Directions:
Give back each entry verbatim.

Records from a data source:
"""

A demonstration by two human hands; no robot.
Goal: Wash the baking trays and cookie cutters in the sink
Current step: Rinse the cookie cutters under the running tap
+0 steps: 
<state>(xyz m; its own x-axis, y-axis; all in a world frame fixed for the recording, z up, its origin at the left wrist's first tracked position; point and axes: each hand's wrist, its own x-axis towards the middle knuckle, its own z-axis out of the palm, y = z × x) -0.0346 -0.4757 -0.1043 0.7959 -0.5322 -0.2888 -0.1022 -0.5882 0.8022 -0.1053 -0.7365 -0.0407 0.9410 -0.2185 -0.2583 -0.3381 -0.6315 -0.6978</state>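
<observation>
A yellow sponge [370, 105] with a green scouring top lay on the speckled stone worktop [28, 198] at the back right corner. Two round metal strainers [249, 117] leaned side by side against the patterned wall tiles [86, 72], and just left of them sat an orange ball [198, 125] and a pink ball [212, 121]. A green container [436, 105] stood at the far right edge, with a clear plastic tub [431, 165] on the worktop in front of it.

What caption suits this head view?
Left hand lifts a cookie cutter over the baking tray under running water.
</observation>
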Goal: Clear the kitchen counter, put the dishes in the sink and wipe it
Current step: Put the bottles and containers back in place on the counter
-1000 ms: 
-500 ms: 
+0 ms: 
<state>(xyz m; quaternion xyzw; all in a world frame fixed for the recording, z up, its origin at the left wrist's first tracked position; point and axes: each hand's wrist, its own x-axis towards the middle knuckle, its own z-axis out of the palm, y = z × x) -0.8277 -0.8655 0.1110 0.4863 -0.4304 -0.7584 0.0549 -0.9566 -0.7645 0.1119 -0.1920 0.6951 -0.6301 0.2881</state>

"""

Result below:
A demonstration by two human hands; no robot.
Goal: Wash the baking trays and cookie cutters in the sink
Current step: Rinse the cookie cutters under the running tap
+0 steps: 
<state>(xyz m; its own x-axis, y-axis; all in a world frame fixed for the recording, z up, its origin at the left wrist's first tracked position; point and axes: each hand's wrist, its own x-axis towards the middle knuckle, its own z-axis out of the palm, y = z × x) -0.0346 -0.4757 -0.1043 0.7959 -0.5322 -0.2888 -0.1022 -0.5882 0.8022 -0.1053 -0.7365 -0.0407 0.9410 -0.2185 -0.2583 -0.3381 -0.6315 -0.6978</state>
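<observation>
A yellow sponge [370, 105] with a green scouring top lay on the speckled stone worktop [28, 198] at the back right corner. Two round metal strainers [249, 117] leaned side by side against the patterned wall tiles [86, 72], and just left of them sat an orange ball [198, 125] and a pink ball [212, 121]. A green container [436, 105] stood at the far right edge, with a clear plastic tub [431, 165] on the worktop in front of it.

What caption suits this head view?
Left hand lifts a cookie cutter over the baking tray under running water.
</observation>
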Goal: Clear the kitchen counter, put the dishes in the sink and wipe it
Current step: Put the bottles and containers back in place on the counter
-1000 ms: 
-500 ms: 
+0 ms: 
<state>(xyz m; quaternion xyzw; all in a world frame fixed for the recording, z up, its origin at the left wrist's first tracked position; point and axes: each hand's wrist, its own x-axis towards the middle knuckle, its own z-axis out of the palm, y = z × x) -0.8277 -0.8655 0.1110 0.4863 -0.4304 -0.7584 0.0549 -0.9566 -0.7645 0.1119 -0.1920 0.6951 -0.6301 0.2881</state>

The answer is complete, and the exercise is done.